The result is torturously compelling, a relentless portrait of death and agony that never lets you look away. Han’s prose — as translated by Deborah Smith — is both spare and dreamy, full of haunting images and echoing language. She mesmerizes, drawing you into the horrors of Gwangju; questioning humanity, implicating everyone.

The book is filled with state violence — murder and torture, as well as the softer oppressive tools, like censorship and imprisonment — and its disempowering, dehumanizing effects. An ex-prisoner imagines the calculation behind the government’s campaign of brutality: “We will prove to you that you are nothing but filthy stinking bodies. That you are no better than the carcasses of starving animals.

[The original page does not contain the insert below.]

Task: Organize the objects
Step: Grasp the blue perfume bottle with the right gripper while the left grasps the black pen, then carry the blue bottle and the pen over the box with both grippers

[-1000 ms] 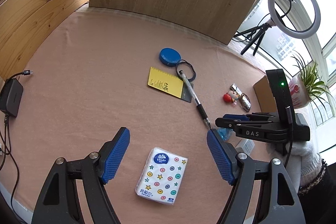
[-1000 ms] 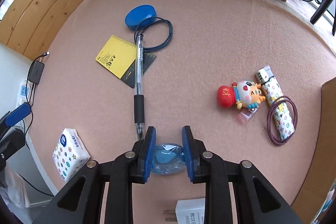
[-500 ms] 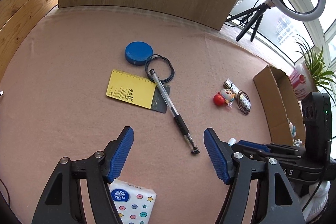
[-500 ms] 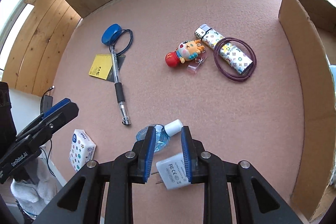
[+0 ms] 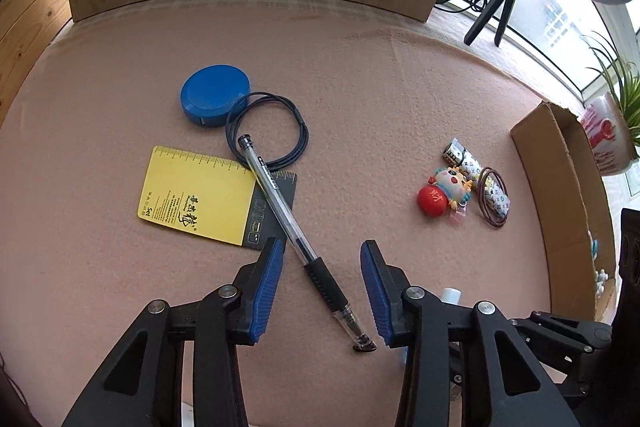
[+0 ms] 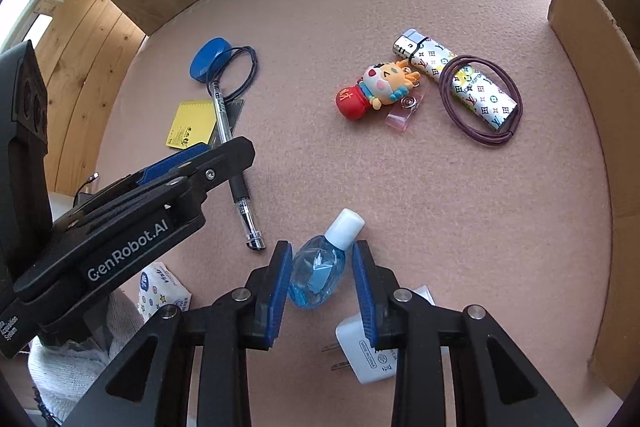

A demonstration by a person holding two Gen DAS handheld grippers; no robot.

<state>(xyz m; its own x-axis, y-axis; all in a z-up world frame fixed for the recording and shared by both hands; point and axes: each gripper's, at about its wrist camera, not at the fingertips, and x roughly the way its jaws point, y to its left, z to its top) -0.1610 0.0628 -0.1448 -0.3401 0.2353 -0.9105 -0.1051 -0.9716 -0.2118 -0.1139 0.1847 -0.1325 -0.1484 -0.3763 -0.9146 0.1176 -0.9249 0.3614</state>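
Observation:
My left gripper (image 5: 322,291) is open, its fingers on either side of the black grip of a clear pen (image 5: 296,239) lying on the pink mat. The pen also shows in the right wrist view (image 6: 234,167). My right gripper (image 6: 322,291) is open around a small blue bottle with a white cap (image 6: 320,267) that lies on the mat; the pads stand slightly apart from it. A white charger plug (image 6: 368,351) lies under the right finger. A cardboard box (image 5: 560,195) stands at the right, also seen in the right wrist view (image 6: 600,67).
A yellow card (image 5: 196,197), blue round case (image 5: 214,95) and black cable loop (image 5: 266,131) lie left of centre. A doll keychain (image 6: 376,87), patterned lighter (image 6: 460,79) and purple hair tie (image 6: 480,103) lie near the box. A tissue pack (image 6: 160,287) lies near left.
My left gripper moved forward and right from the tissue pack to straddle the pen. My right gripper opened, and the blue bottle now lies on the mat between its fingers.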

‘Human Acts’ interrogates the relationship between body and soul, trying to find where, exactly, humanity resides in our animal forms.

Like “The Vegetarian,” “Human Acts” interrogates the relationship between body and soul, trying to find where, exactly, humanity resides in our animal forms. Han’s writing is literally visceral, luxuriating in the gleaming nastiness of the body. “Watery discharge and sticky pus, foul saliva, blood, tears and snot, piss…. That was all that was left to me,” says the former prisoner. “No, that was what I myself had been reduced to. I was nothing but the sum of those parts. The lump of rotting meat from which they oozed was the only ‘me’ there was.” The imagery is often gory in a terrible, unflinching way: “The woman in school uniform wiped the face of a young man whose throat had been sliced open by a bayonet, his red uvula poking out.”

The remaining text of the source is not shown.